Ставлю на паузу как раз на том моменте, где полуобнаженная Ева ведет какого-то хмыря в свою спальню.
— Это, Пеле, наркота и извращенные желания твоего дохлого папашки, — даже не пытаюсь сдерживать свою злость, которая, странным образом, так и не утихла, хоть этот мудак уже лежал в земле. Ему повезло больше, сдох от потери крови, когда я отхреначил ему яйца. Визжал, как свинья, мудак. И в памяти всплывают картинки его искореженного страхом и болью лица. Обхожу стол, достаю из бара в углу бутылку водки, залпом отпиваю несколько глотков и ничего не чувствую, словно воды хлебнул.
Полная херня…
— Ничего не понимаю, — качает головой Пеле, одним движением захлопывает ноутбук, подходит ко мне, вынимает из рук бутылку, делает жадный глоток, выдыхает.

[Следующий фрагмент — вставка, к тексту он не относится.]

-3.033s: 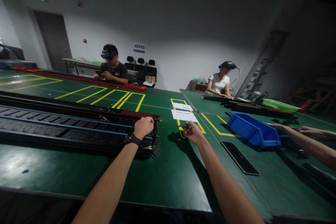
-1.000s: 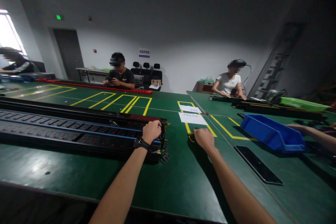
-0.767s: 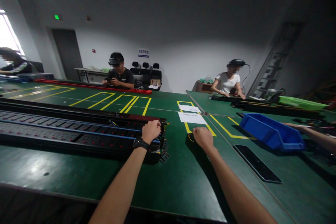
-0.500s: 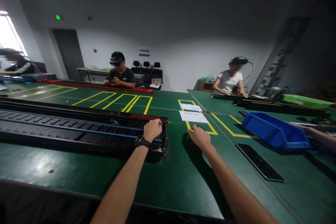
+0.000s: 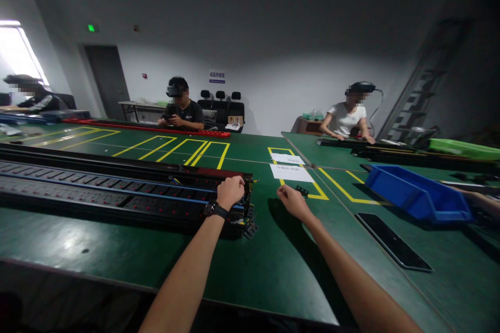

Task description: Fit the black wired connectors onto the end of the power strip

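Observation:
My left hand, wearing a black watch, has its fingers curled over the right end of a long black power strip. Rows of sockets with red dots and blue lines run along the strip. Loose wires and a small black slotted piece are at that end. Apart from the strip, my right hand hovers over the green table with its fingers drawn together; whatever they hold, if anything, is hidden. Just beyond its knuckles lies another small black piece.
White paper labels lie inside yellow tape lines. To the right are a blue bin and a dark phone-like slab. Co-workers sit across the table, one beside black strips. Another person's arm reaches in at right.
My right hand has moved slightly left, showing more of the small black piece behind it. My left hand stays at the strip's end. The whole view has shifted a little.

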The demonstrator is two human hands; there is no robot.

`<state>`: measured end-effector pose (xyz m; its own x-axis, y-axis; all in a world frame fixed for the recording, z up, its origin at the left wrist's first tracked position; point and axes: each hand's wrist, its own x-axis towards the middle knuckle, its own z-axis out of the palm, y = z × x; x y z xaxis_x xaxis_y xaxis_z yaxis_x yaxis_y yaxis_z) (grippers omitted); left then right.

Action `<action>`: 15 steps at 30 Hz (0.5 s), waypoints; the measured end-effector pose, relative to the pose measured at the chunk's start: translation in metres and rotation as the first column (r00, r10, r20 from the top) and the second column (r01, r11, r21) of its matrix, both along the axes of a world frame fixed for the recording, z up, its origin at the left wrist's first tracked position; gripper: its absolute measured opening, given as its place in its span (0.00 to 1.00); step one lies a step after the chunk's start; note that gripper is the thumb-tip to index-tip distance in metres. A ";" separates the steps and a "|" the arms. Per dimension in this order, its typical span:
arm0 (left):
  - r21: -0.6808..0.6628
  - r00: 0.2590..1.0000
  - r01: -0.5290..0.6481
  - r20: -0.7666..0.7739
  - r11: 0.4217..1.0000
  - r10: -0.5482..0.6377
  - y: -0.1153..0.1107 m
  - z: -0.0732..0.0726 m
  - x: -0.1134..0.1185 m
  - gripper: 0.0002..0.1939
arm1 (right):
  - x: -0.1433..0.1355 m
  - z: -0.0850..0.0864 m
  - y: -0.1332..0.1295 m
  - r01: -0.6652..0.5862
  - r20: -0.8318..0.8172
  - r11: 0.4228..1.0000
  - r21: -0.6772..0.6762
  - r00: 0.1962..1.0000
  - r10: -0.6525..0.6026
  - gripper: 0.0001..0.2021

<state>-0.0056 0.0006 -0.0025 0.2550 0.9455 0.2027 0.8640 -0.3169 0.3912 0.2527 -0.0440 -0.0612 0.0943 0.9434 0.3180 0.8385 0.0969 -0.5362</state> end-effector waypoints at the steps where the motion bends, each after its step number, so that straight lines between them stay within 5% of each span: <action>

— Блядь, Пеле, хватит пить мою водку, — говорю лишь бы что-то сказать, потому что внутри демоны пляшут лампаду на углях моей заляпанной кровью души. И это, блядь, нихера не преувеличение. Прикрываю глаза, хоть как-то отгораживаясь от реальности. Да только образ Евы не отпускает: ее идеальное тело в чужих руках, след ладони на заднице и расфокусированный взгляд, совершенно невменяемый. Суки...убил бы...Но им уготована другая судьба, если выживут, конечно. — У Евы странная реакция на наркоту. Ей однажды подмешали в сок пару таблеток, так она потом такой стриптиз устроила на столе…
Помню, как вошел в класс, а Ева на столе под гогот одноклассников крутит задницей, уже без блузки...Смел ее со стола в один момент, в туалете запер, пока остальным мозги прочищал и записи удалял. Одну, правда себе оставил, чтоб было чем скрашивать свои одинокие вечера. До сих пор хранится в старом телефоне.

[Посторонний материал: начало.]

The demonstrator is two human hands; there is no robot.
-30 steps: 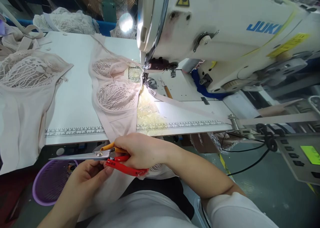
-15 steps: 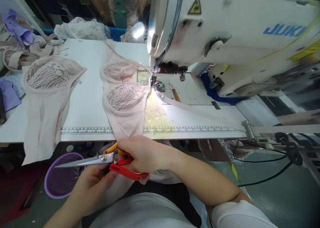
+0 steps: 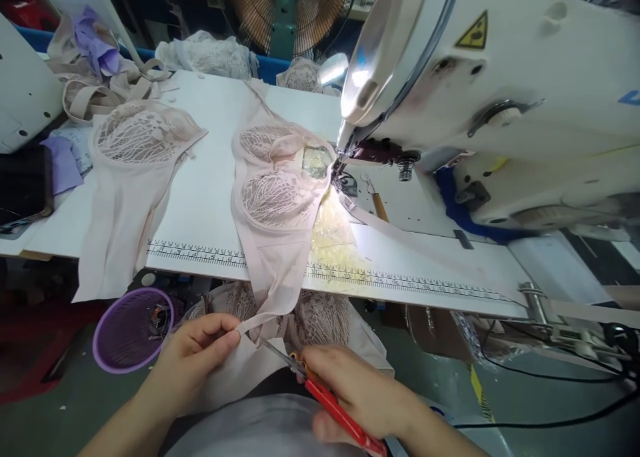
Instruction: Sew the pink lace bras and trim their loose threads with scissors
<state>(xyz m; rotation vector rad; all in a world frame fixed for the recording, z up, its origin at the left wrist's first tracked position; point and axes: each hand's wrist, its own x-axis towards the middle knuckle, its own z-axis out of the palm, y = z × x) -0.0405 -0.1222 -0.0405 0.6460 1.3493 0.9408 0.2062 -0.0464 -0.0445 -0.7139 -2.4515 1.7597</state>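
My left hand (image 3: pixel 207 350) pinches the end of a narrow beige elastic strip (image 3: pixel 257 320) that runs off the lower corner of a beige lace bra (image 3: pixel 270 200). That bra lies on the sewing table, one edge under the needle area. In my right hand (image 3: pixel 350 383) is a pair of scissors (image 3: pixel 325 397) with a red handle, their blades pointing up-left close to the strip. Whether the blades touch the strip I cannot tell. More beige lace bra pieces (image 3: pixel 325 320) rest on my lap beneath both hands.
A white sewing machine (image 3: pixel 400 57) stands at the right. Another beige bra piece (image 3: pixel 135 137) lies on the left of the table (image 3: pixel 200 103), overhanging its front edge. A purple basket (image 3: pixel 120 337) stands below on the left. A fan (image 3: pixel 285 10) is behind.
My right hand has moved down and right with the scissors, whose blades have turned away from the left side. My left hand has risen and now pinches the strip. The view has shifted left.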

Смотрю на бутылку, что протянул Пеле и не беру. Расхотелось бухать как-то.
— А на следующий день нихера не помнит, совершенно. А у твоего папашки давно было желание подложить ее под кого-нибудь, — слышу, как рвано выдыхает Райский, явно сдерживая себя. Я не смог. И к моему персональному списку мертвецов добавилась еще парочка, что не выдержали моей фирменной кастрации. Ухмыляюсь и ярость внутри меня сыто урчит, вспоминая, как пировала, пока я наслаждался местью.
— И...как долго...это длилось? — он заикается и боится называть вещи своими именами.
— Ты хочешь сказать, как часто ее насиловали? — потому что иначе я не могу это назвать. И пусть она не помнит ничерта и я хрен ей когда-нибудь расскажу, потому что именно сейчас достаю из ноутбука флешку и топлю ее в бутылке водки. Пеле дергается, как от удара, и вдруг становится похожим на того пацана, что клялся мне защищать Еву. Клялся и нарушил свою клятву, как и я свою. — Шесть лет… — и кровь стынет в жилах от собственных слов. Снова.
— Блядь… — рычит Райский и бьет кулаком в стену. Еще и еще. До крови и сломанных пальцев. Сажусь на край стола, болтая бутылкой, наблюдая, как колыхается в ней кусочек пластмассы, поставивший меня на колени. Никогда не чувствовал себя настолько беспомощным, как в тот вечер, когда Богдан принес это. — Эти...встречи… — все-таки щажу Райского, устало севшего на диван, — происходили раз в два-три месяца, чтобы Ева ни о чем не догадалась. Она и не догадывалась все это время.
— И...как теперь жить, а, Стас? — спрашивает тихо.
— У тебя игра через неделю, Райский, — говорю сухо. — И жена дома беременная. Так что давай, соберись, и перестань рюмсать, что баба какая-то.